• _What you will do_
Return the lines from the start of the data through the line with "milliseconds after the". Include both of those lines and no others.
====== Recorded data
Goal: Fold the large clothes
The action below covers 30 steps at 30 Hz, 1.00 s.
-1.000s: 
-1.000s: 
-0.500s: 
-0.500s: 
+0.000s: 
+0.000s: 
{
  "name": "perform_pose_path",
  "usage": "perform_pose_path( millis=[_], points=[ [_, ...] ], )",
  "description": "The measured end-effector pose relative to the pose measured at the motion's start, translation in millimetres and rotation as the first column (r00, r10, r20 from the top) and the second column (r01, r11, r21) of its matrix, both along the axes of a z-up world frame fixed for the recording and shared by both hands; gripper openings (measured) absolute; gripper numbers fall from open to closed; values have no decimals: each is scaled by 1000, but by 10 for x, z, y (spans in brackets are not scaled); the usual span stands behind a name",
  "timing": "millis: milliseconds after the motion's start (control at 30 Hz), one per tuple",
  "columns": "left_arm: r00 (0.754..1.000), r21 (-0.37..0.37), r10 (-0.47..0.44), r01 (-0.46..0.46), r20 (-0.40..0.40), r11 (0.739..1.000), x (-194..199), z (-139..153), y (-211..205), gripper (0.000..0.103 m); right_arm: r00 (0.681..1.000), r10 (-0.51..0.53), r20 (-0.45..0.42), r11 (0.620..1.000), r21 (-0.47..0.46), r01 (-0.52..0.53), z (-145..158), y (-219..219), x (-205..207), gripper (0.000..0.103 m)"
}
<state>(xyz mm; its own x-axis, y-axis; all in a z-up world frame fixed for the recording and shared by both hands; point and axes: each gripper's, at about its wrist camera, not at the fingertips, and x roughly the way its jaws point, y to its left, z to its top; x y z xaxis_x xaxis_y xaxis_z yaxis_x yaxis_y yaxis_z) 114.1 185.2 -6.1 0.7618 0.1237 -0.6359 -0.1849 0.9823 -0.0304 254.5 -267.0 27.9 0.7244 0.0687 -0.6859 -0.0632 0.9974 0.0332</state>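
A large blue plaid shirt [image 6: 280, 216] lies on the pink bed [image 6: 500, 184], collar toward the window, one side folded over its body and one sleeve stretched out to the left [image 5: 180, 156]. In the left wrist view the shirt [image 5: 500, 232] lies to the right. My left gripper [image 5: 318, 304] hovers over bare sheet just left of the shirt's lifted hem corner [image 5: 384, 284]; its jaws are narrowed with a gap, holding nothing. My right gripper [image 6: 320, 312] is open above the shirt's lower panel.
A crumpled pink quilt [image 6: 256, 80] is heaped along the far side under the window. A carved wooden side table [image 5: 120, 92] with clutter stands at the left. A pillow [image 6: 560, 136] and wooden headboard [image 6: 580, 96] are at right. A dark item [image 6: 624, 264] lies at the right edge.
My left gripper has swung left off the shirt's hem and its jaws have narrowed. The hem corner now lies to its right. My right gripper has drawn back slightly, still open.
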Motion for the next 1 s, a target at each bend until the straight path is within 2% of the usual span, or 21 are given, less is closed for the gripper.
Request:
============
• _Output below_
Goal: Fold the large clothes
The action below covers 30 steps at 30 Hz, 1.00 s.
-1.000s: 
-1.000s: 
-0.500s: 
-0.500s: 
+0.000s: 
+0.000s: 
{
  "name": "perform_pose_path",
  "usage": "perform_pose_path( millis=[_], points=[ [_, ...] ], )",
  "description": "The measured end-effector pose relative to the pose measured at the motion's start, translation in millimetres and rotation as the first column (r00, r10, r20 from the top) and the second column (r01, r11, r21) of its matrix, both along the axes of a z-up world frame fixed for the recording and shared by both hands; gripper openings (measured) absolute; gripper numbers fall from open to closed; values have no decimals: each is scaled by 1000, but by 10 for x, z, y (spans in brackets are not scaled); the usual span stands behind a name",
  "timing": "millis: milliseconds after the motion's start (control at 30 Hz), one per tuple",

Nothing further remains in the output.